Combustible, von Ôtomo selbst inszeniert, schließt nahtlos daran an, auch wenn der Stil ein ganz anderer ist. Die Geschichte um eine junge Frau, die gegen ihren Willen verheiratet werden soll, ähnelt mit der isometrischen Perspektive einer alten Schriftrolle. Auch das sieht wahnsinnig gut aus, das Animationsstudio Sunrise (Steamboy, Cowboy Bebop) zeigt, dass Computergrafiken auch ganz anders aussehen können. Richtig interessant ist es aber nicht, was der Altmeister in seine Geschichte packt. Tragisch soll die natürlich sein, einen echten emotionalen Zugang zu der Maid, die recht rücksichtslos und unorthodox ihre alte Jugendliebe zu sehen versucht, den dürften aber nur die wenigsten finden.
Und dieses Problem setzt sich auch in den verbleibenden zwei Kurzfilmen fort. Gambo von Hiroaki Ando (Ajin) interessiert sich nicht wirklich für das kleine Dorf oder die junge Frau, die von einem roten Teufel geschwängert wird. Stattdessen ist es der Kampf zwischen jenem Unhold und einem weißen Bären, um den sich alles dreht. Das ist optisch beeindruckend, der Japaner verwendet hier sehr körnige Bilder. Und sehr brutale. A Farewell to Weapons von Hajime Katoki, welches auf einem alten Manga von Ôtomo basiert, lässt auch kräftig kämpfen. Aber auch der Humor kommt nicht zu kurz, der Kurzfilm erinnert an das letzte Segment von Manie Manie seinerzeit, ohne aber an dessen Geschichte heranzukommen. Vor allem weil man hier nichts erfährt. Wer sollen die Leute sein? Wo sind sie unterwegs? Was sind das für Menschen, mit denen sie sich anlegen? Immerhin versöhnt einen der Abschluss mit einer Optik, die sich stärker als alle anderen an klassischen Animes orientiert. Diese Kombination der unterschiedlichsten Stile macht Short Peace dann auch wirklich zu etwas Besonderem, gerade auch weil das hier so eindrucksvoll demonstriert, dass in Computern mehr steckt als die 08/15-Designs, die wir tagtäglich zu sehen bekommen.
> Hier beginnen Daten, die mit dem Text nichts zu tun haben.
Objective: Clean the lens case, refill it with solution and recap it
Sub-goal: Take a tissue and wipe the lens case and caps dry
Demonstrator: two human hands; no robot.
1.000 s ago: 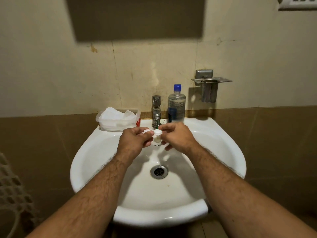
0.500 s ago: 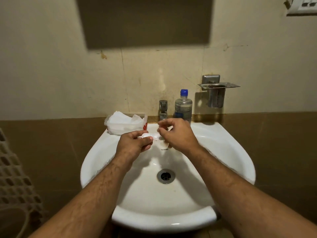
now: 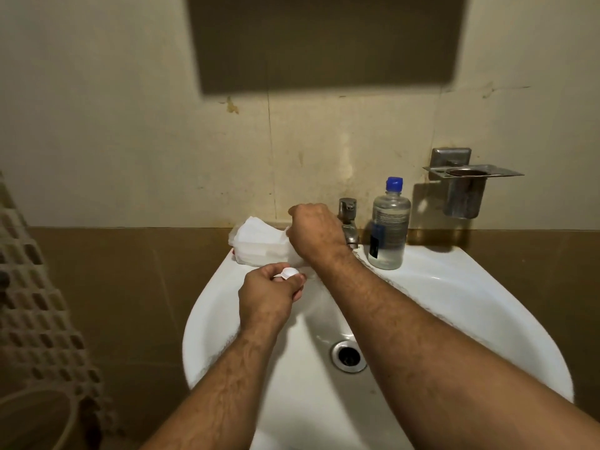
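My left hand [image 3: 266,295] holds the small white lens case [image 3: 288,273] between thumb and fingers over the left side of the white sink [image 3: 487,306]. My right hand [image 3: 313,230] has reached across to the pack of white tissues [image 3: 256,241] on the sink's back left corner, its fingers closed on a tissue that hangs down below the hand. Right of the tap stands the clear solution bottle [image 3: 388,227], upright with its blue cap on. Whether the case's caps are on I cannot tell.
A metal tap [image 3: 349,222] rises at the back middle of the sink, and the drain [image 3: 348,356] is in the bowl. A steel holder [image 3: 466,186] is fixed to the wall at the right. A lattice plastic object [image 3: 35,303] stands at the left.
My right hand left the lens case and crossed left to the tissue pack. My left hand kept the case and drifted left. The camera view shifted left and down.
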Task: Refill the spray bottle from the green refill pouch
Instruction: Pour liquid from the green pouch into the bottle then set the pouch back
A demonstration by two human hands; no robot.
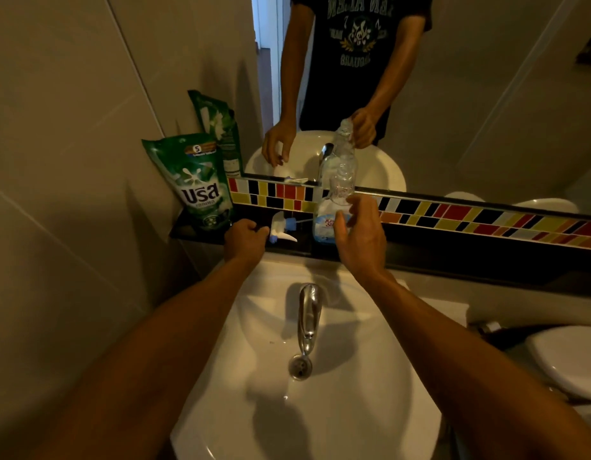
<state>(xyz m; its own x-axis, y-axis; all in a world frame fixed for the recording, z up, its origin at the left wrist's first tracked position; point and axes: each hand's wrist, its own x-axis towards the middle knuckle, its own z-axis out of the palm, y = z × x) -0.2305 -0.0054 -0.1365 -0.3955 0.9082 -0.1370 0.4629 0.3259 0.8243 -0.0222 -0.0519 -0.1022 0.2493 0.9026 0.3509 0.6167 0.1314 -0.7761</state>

Aber so aufregend das Ganze als Demonstration der Möglichkeiten ist, so langweilig sind die damit verbundenen Geschichten. Natürlich sollte niemand von Kurzfilmen zu viel Tiefgang erwarten oder bis ins Detail ausgearbeitete Charaktere. Hier drängt sich jedoch der Eindruck auf, dass die Filmemacher so sehr mit der Technik beschäftigt waren, dass der Rest keine echte Rolle mehr spielt. Style over substance, der eine mehr, der andere weniger. Und in der Hinsicht hatten die frühen Ahnen doch einiges mehr zu bieten, waren trotz der einfacheren Bilder spannender und nachhaltiger. Die Experimente hier sind hingegen nach dem anfänglichen Wow-Faktor doch eher schnell wieder vergessen.